■ Required work
Find, in the records below, the line that contains "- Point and" and the line that contains "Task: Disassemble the". Copy those two lines and everything between them exactly, but not the pictures.

■ Source records

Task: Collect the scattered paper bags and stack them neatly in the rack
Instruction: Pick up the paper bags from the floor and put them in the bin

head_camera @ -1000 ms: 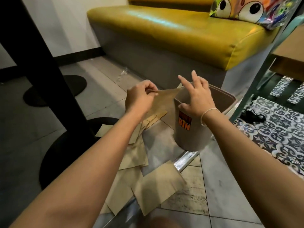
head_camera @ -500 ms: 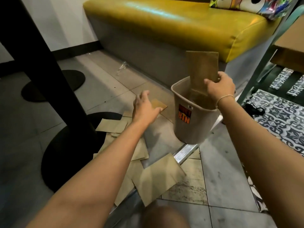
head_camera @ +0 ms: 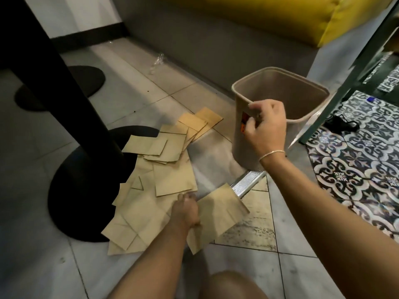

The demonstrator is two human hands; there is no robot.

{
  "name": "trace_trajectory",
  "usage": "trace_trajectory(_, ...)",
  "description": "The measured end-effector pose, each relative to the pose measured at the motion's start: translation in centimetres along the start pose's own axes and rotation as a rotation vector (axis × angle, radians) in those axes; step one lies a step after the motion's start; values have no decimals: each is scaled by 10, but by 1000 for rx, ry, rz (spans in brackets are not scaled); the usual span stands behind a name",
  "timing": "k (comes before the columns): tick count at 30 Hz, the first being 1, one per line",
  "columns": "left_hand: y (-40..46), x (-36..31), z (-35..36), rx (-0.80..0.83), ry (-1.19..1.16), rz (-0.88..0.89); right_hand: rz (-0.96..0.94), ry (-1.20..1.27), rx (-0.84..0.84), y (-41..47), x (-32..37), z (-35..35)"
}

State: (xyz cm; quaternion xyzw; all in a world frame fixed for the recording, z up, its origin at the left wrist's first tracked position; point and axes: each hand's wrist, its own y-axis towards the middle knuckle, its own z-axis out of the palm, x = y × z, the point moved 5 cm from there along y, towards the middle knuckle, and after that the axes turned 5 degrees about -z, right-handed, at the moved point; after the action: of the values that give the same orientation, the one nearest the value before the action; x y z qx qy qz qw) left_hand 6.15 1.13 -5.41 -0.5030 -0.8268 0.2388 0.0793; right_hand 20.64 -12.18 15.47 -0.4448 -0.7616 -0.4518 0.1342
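Several flat brown paper bags (head_camera: 164, 180) lie scattered and overlapping on the tiled floor beside a black table base. My left hand (head_camera: 187, 210) reaches down and grips the edge of the nearest paper bag (head_camera: 218, 214), which lies partly over a metal floor strip. A beige plastic bin (head_camera: 280, 93) with an orange label stands upright to the right. My right hand (head_camera: 266, 126) hovers in front of the bin's near rim with fingers loosely curled and holds nothing. The bin's inside is mostly hidden.
A black table post and round base (head_camera: 86, 180) stand left of the bags. A yellow cushioned bench (head_camera: 280, 18) runs along the back. A green metal leg (head_camera: 345, 83) and patterned tiles (head_camera: 356, 165) lie right. My knee (head_camera: 233, 285) shows at the bottom.
My right hand has let go of the bag it held over the bin and now hangs by the rim. My left hand moved down and back to the nearest bag.
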Motion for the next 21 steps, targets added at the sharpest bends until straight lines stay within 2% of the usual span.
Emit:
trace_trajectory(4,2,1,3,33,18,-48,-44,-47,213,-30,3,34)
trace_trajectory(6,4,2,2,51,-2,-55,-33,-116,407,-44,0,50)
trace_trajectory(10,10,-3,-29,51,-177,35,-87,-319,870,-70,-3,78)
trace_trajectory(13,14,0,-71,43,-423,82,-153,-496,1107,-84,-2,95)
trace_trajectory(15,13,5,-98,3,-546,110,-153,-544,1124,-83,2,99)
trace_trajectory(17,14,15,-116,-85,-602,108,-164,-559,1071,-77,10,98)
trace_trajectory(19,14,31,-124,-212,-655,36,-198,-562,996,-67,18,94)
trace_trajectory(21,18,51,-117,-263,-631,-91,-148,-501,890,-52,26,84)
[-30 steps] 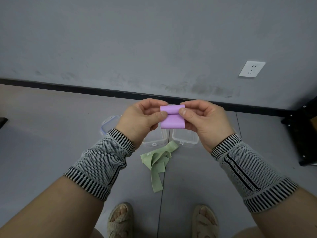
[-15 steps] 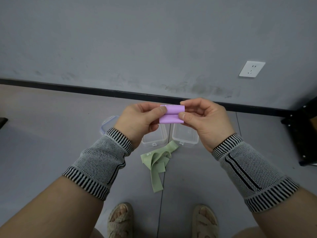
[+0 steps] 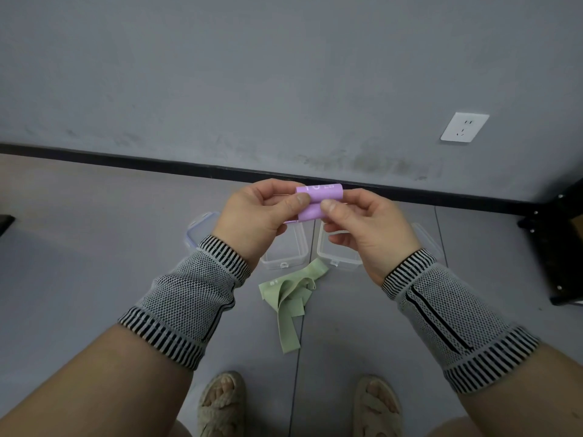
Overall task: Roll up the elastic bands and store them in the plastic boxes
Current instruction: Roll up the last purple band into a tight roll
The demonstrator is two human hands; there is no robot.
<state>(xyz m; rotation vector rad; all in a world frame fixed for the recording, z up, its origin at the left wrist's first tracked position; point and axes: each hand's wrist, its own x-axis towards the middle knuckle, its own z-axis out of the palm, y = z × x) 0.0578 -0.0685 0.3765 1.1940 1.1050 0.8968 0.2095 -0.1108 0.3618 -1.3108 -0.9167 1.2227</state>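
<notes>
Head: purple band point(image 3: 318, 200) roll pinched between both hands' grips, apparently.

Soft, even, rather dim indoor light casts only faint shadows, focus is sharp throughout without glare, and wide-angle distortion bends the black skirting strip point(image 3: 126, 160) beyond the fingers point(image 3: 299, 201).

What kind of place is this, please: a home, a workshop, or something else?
Probably a plain indoor room, perhaps a bare workroom; I cannot say which. A grey wall carries a white socket, a black baseboard runs along the grey floor, and clear plastic boxes stand on that floor, not on a table.
</notes>
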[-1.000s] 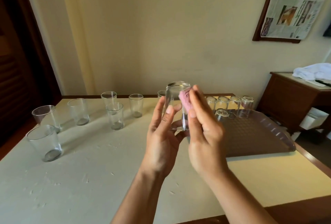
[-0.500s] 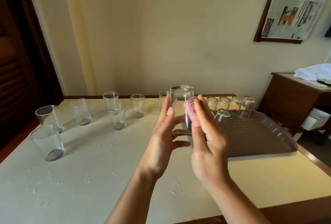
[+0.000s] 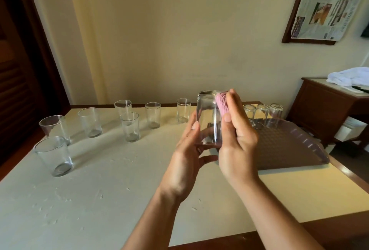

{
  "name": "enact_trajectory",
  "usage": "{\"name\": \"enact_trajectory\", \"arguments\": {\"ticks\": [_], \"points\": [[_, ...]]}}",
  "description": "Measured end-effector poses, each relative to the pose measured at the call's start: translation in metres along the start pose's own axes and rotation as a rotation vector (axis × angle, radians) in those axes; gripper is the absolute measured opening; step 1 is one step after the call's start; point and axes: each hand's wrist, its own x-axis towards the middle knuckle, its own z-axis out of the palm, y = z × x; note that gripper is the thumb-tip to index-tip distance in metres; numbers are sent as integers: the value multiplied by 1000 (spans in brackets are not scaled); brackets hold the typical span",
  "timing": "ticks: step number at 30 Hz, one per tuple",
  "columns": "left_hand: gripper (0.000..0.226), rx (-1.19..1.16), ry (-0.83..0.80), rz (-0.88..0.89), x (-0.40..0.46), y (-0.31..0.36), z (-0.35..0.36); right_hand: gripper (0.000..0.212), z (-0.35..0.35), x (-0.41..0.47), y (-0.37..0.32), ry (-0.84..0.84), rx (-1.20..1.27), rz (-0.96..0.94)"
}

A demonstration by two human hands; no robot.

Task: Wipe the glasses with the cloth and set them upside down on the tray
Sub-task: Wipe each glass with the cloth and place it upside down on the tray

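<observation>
A: Start with the big things. What fills the frame?

B: The pale table (image 3: pixel 103 193) takes the whole lower half. On it, centre right, lies the brown tray (image 3: pixel 289 145), its raised rim running toward the right edge. Three glasses already stand upside down in a row (image 3: pixel 263 115) along the tray's far side (a fourth may hide behind the hands; I cannot tell).

A: And the unwiped ones?

B: Seven upright glasses (image 3: pixel 127 125) spread across the left and middle of the table, well apart from the tray.

A: Which step is in hand?

B: Wiping, I judge. The held glass (image 3: pixel 208 117) sits mouth-down at frame centre, above the tray's near left corner. The left hand (image 3: pixel 185 161) steadies it, fingers straight along its side, thumb below its rim. The right hand (image 3: pixel 237 141) pinches the pink cloth (image 3: pixel 221 104) against the glass near its upturned base.

A: Next move?

B: Probably lowering it onto the tray, mouth kept level so the rim lands flat.

A: Room for that?

B: Plenty: most of the tray's near and middle floor is bare. Its raised edge, and the row at the back, are what to stay off.
</observation>
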Motion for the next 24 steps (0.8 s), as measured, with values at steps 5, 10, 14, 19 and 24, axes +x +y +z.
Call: {"name": "enact_trajectory", "arguments": {"ticks": [5, 10, 14, 19, 24], "points": [[58, -133, 53, 9, 10, 8, -1, 42, 2, -25, 0, -75, -42, -28], [64, -124, 62, 72, 8, -2, 8, 42, -1, -8, 3, -46, -31, -32], [40, -104, 11, -43, 10, 7, 7, 43, -2, 2, -2, 30, -21, -2], [43, -177, 90, 16, 15, 2, 4, 41, 2, -28, 3, -31, -73, -51], [63, -106, 32, 186, 6, -7, 14, 41, -11, 6, 9, 9, 2, 82]]}}
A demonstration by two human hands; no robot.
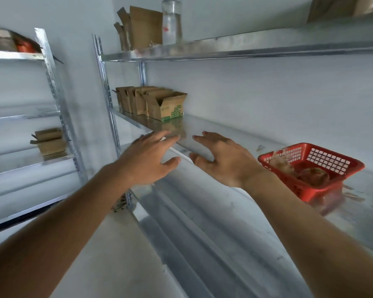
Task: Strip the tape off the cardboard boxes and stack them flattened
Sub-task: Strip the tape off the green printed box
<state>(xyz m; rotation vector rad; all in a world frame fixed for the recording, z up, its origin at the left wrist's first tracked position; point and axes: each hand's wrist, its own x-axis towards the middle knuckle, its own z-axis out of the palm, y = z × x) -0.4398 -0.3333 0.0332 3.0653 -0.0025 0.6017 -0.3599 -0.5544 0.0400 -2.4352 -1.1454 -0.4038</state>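
Note:
A row of several small cardboard boxes (151,103) stands on the middle metal shelf (202,130) at its far left end; the nearest one (169,106) has open flaps and a green print. My left hand (148,159) and my right hand (222,157) hover over the shelf's front edge, short of the boxes, both with fingers spread and holding nothing. Flattened cardboard pieces (141,27) lean upright on the top shelf (235,47).
A red plastic basket (332,168) holding crumpled tape and scraps sits on the shelf at right. A clear bottle (171,20) stands by the flattened cardboard. A second metal rack (52,82) at left carries another small cardboard box (49,141).

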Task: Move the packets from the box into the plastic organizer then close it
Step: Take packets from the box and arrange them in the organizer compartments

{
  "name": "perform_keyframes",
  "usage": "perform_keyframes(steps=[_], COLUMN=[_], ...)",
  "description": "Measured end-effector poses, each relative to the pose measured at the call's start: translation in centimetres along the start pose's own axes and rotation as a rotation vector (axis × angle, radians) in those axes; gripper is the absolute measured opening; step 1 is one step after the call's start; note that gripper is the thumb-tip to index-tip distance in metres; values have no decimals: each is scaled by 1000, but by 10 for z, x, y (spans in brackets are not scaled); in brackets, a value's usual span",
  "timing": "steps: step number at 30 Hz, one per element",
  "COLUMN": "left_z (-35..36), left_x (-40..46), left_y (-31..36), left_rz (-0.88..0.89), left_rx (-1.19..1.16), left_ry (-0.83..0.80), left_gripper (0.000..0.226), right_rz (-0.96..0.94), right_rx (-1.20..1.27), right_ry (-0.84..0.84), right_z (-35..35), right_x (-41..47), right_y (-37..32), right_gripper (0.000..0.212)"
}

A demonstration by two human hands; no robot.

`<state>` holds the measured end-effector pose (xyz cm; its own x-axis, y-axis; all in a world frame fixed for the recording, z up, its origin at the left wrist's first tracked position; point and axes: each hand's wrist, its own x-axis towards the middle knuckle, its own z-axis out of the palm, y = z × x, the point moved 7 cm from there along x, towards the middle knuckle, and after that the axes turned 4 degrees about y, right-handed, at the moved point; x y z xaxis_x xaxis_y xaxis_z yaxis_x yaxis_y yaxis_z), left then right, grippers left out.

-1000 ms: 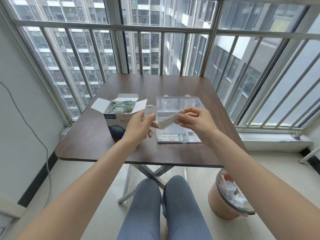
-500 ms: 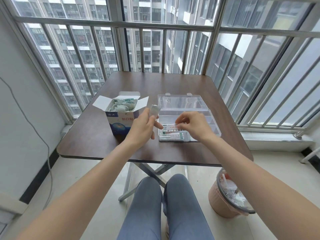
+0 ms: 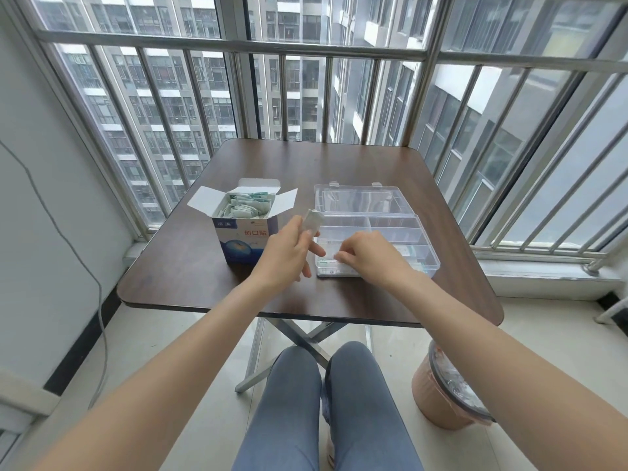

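Head view: 2 hands over a brown table [image 3: 339, 164]
Left hand [image 3: 285, 253]: pinches white packets [image 3: 313, 223] beside the box [image 3: 243, 237]
Right hand [image 3: 368, 254]: fingers curled, pressing a packet [image 3: 331, 262] into the organizer [image 3: 401, 229]

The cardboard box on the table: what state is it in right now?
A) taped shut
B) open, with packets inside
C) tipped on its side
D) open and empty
B: the cardboard box stands upright with its flaps spread and packets heaped inside.

The box [image 3: 245, 240] front reads "创口贴" in red
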<state>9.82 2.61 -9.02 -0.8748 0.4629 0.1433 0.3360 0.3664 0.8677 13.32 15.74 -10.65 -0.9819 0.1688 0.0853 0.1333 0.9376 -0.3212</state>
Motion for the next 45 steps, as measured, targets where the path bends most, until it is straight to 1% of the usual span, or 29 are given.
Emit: perform_keyframes(steps=[2,5,9,12,15,17,18,20,21,23,25,27,29,30,31,33,35,37,39,42,44,45], left_z=[-1,-3,-4,-3,-2,1,3,8,11,18,26,28,28,29,29,24,19,18,20,28,32,34], left_x=[0,-1,-1,-2,-2,-3,-3,-2,-2,-1,0,1,3,4,6,12,17,20,22,22,24,25], left_y=[0,-2,-2,-1,2,3,5,8,10,14,14,13,18,20,20,17,16,17,14,10,8,8], left_rz=[-7,-13,-24,-28,-5,12,18,35,45,60,56,21,31,52,64,56,79,109,113,107,117,129], left_rx=[-2,-11,-26,-42,-34,-28,-37,-57,-54,-7,50,54,50,67,105,198,228,251,294,417,490,520], left_ry=[-5,-1,4,-12,-45,-73,-88,-109,-121,-162,-215,-235,-252,-265,-260,-178,-74,-30,-37,-74,-104,-128], left_gripper=[17,18,17,15,12,10,9,9,9,14,27,39,39,36,34,31,28,20,16,14,15,15], right_rz=[-3,-18,-52,-50,13,95,153,270,316,349,339,305,273,262,259,263,255,223,184,172,154,138], right_rx=[-37,-55,6,111,312,540,687,965,1054,1138,1169,1170,1142,1117,1093,1040,911,712,525,333,194,120], right_ry=[-36,-33,-41,-5,90,182,187,82,16,-42,-31,-10,7,13,17,41,87,137,160,143,112,98], right_z=[3,4,6,-1,-17,-29,-31,-28,-26,-24,-23,-23,-23,-24,-23,-25,-28,-31,-30,-25,-23,-22], right_x=[-2,-5,-5,-6,-10,-11,-12,-13,-15,-18,-17,-15,-14,-14,-13,-11,-9,-6,-3,-3,-5,-5], right_y=[-4,-8,-13,-9,2,11,16,18,17,13,13,14,16,17,19,23,27,30,31,31,27,24], right_gripper=[37,42,41,40,35,35,35,38,40,41,36,26,7,3,9,14,7,3,5,10,5,6])
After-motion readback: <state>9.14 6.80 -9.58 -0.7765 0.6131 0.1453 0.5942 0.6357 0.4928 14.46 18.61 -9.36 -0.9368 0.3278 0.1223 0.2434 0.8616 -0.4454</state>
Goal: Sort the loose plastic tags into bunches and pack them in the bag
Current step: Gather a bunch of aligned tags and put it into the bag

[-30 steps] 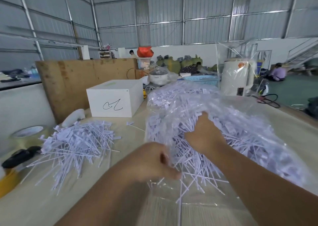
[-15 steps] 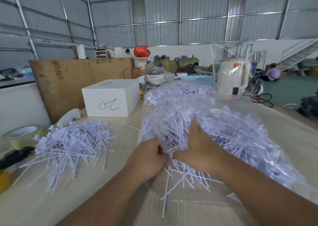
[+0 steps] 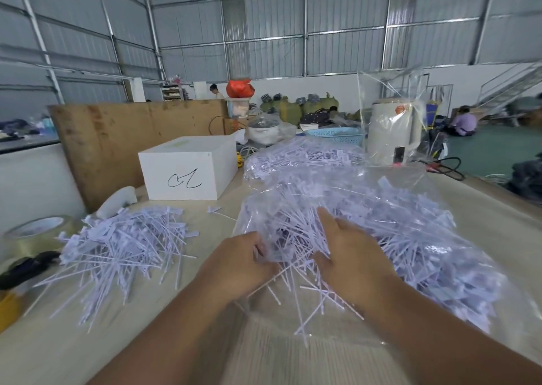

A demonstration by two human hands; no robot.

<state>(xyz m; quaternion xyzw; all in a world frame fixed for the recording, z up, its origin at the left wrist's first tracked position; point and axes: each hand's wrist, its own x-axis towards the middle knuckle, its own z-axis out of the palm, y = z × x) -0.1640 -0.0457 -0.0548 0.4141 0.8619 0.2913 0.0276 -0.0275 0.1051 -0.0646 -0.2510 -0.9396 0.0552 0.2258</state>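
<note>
A metal-walled warehouse hall surrounds a pale worktable (image 3: 146,334). On it lies a clear plastic bag (image 3: 440,267) stuffed with white plastic tags, its mouth toward the person. The left hand (image 3: 237,263) curls its fingers around the bag's edge and some tag stems at the mouth. The right hand (image 3: 349,255) lies flat with fingers straight, pressing on the tags at the mouth. A loose pile of tags (image 3: 123,246) sits to the left, near a white box (image 3: 187,173) and a tape roll (image 3: 35,232).
</note>
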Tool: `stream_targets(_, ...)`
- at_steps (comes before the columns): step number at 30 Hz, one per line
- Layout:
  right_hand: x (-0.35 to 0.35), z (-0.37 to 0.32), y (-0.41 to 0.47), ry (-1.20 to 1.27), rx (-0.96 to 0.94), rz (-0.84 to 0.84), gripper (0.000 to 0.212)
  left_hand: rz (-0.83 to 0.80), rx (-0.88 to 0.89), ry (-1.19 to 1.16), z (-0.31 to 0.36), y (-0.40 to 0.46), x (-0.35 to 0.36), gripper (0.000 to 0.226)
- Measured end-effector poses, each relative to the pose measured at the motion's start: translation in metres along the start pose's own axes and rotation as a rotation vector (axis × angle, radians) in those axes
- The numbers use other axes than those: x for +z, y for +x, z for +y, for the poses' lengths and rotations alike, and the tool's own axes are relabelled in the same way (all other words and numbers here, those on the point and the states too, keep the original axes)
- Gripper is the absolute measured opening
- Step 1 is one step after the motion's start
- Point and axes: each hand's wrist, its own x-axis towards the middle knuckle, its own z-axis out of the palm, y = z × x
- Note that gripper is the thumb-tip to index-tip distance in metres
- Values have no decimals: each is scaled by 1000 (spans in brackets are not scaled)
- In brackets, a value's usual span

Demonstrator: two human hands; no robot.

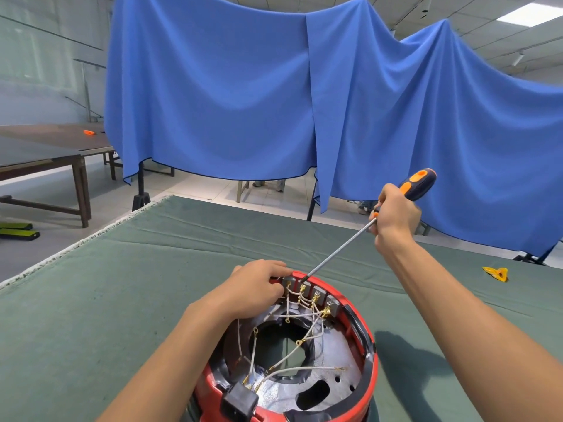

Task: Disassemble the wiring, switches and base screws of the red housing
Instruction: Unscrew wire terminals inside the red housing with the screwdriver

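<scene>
The red housing (364, 327) lies open side up at the bottom centre of the green table cover (152, 269). Inside it, white wires (300, 348) with brass terminals run to a row of grey switches (316, 292) along the far rim. My left hand (259, 286) grips the far left rim next to the first switch. My right hand (393, 216) holds a long screwdriver (341, 246) with an orange and dark blue handle. Its tip rests at the rim by the second switch. A black socket block (240, 402) sits at the near edge of the housing.
A small yellow piece (496, 273) lies on the cover at the right. Blue cloth (304, 102) hangs behind the table. A brown table (54, 147) with an orange tool (89, 132) stands far left.
</scene>
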Motion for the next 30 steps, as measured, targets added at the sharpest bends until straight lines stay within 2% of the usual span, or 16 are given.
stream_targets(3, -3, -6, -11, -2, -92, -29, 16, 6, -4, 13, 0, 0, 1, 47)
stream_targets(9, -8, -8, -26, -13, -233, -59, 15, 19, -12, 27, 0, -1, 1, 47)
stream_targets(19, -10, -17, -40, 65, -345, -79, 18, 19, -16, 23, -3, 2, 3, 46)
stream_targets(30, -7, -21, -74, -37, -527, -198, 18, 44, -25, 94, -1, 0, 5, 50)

■ Finished task
- Point and axes: each hand's wrist, its own x-axis towards the middle knuckle, its own z-axis out of the palm, y = z × x
- Note that gripper is the thumb-tip to index-tip distance in metres
- Values have no decimals: each is scaled by 1000 (spans in brackets are not scaled)
- In brackets, a value's usual span

Demonstrator: two human hands; no robot.


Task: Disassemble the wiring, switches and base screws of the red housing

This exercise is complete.